* _THE TASK_
Excluding any images, copy all of the lines below precisely as written.

● ● ● ● ●

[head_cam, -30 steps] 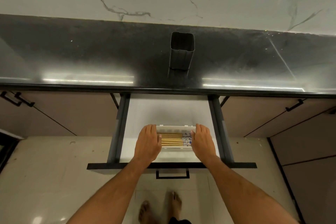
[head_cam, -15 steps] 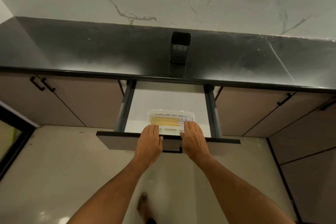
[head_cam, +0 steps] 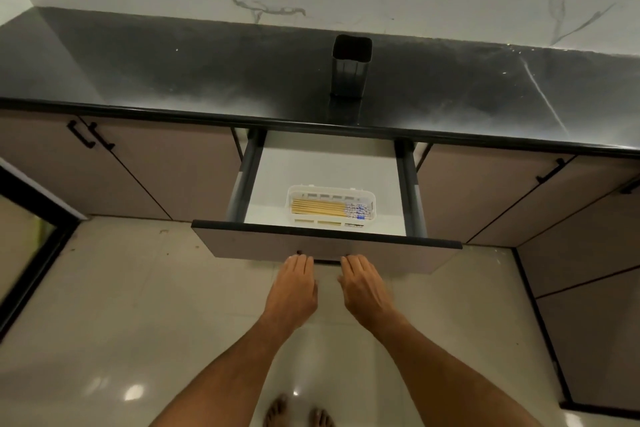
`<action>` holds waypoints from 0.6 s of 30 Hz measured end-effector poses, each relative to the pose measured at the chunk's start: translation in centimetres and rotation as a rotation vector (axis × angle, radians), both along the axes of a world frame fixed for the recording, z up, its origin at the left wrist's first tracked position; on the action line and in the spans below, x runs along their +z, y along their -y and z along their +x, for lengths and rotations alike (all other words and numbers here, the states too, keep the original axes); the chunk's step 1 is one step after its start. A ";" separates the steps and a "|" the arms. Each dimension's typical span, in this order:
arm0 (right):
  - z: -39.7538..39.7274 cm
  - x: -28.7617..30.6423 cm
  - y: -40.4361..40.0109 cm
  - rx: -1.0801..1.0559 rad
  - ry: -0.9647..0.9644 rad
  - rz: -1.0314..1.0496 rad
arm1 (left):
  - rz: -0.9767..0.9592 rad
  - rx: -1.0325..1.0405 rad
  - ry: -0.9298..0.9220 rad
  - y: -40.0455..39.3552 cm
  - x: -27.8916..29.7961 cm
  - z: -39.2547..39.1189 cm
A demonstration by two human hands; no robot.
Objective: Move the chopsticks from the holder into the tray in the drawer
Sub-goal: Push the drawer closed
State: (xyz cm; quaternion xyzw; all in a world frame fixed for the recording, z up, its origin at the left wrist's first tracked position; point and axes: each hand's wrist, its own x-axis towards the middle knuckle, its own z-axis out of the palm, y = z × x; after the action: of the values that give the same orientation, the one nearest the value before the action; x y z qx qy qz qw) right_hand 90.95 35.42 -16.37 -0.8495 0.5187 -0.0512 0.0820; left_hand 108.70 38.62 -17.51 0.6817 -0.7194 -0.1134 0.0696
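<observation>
The drawer [head_cam: 325, 243] is standing open below the black countertop [head_cam: 173, 80]. The white tray [head_cam: 331, 192] inside is holding pale wooden chopsticks [head_cam: 329, 209] with blue-patterned ends. I am keeping my left hand [head_cam: 293, 288] and right hand [head_cam: 363, 286] released, gripping nothing, fingertips at the drawer front.

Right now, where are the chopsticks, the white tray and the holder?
chopsticks [head_cam: 318, 208]: head view, middle of the wooden shafts.
white tray [head_cam: 293, 191]: head view, its far left rim.
holder [head_cam: 349, 76]: head view, its front wall.
</observation>
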 end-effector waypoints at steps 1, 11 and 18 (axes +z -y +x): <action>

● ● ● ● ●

* _WRITTEN ANSWER_
[head_cam, -30 steps] 
[head_cam, -15 steps] 
[head_cam, +0 steps] 
`<action>` holds waypoints from 0.6 s of 30 Hz measured end-effector poses, each relative to the pose measured at the chunk's start: translation in centimetres and rotation as a rotation vector (axis × angle, radians), both along the axes of a world frame fixed for the recording, z up, its origin at the left wrist's first tracked position; on the action line and in the spans below, x runs along their +z, y along their -y and z along their +x, for lengths and rotations alike (all other words and numbers here, the states too, keep the original axes); the chunk's step 1 is one step after its start. A ";" separates the steps and a "|" the arms. Each dimension's typical span, in this order:
arm0 (right):
  - z: -39.7538..39.7274 cm
  - x: -28.7617..30.6423 cm
  - y: -40.4361..40.0109 cm
  - rx: -1.0801..1.0559 rad
  - ry: -0.9647..0.9644 rad
  - rz: -1.0314..1.0496 rad
arm1 (left):
  - rz: -0.9767..0.9592 rad
  - rx: -1.0325..1.0405 rad
  - ry: -0.9298..0.9220 rad
  - y: -40.0455..39.3552 cm
  - x: -27.8916..29.7961 cm
  - z: -39.2547..39.1189 cm
A demonstration by two human hands; no robot.
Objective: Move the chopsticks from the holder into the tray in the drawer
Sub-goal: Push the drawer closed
State: (xyz cm; quaternion xyzw; all in a world frame fixed for the recording, z up, its origin at the left wrist's first tracked position; point and axes: each hand's wrist, its own x-axis towards the middle knuckle, its own z-axis out of the palm, y = z × x; after the action: of the values that give the same orientation, the one nearest the value before the action; x y z qx qy qz qw) right_hand 90.95 35.42 -16.37 -0.8495 0.5187 -0.0512 0.0820; left_hand 108.70 38.62 -17.51 0.6817 -0.7194 -0.1134 0.0696
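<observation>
The drawer [head_cam: 325, 243] is standing open below the black countertop [head_cam: 173, 80]. The white tray [head_cam: 331, 192] inside is holding pale wooden chopsticks [head_cam: 329, 209] with blue-patterned ends. I am keeping my left hand [head_cam: 293, 288] and right hand [head_cam: 363, 286] released, gripping nothing, fingertips at the drawer front.

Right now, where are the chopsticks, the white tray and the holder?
chopsticks [head_cam: 318, 208]: head view, middle of the wooden shafts.
white tray [head_cam: 293, 191]: head view, its far left rim.
holder [head_cam: 349, 76]: head view, its front wall.
</observation>
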 end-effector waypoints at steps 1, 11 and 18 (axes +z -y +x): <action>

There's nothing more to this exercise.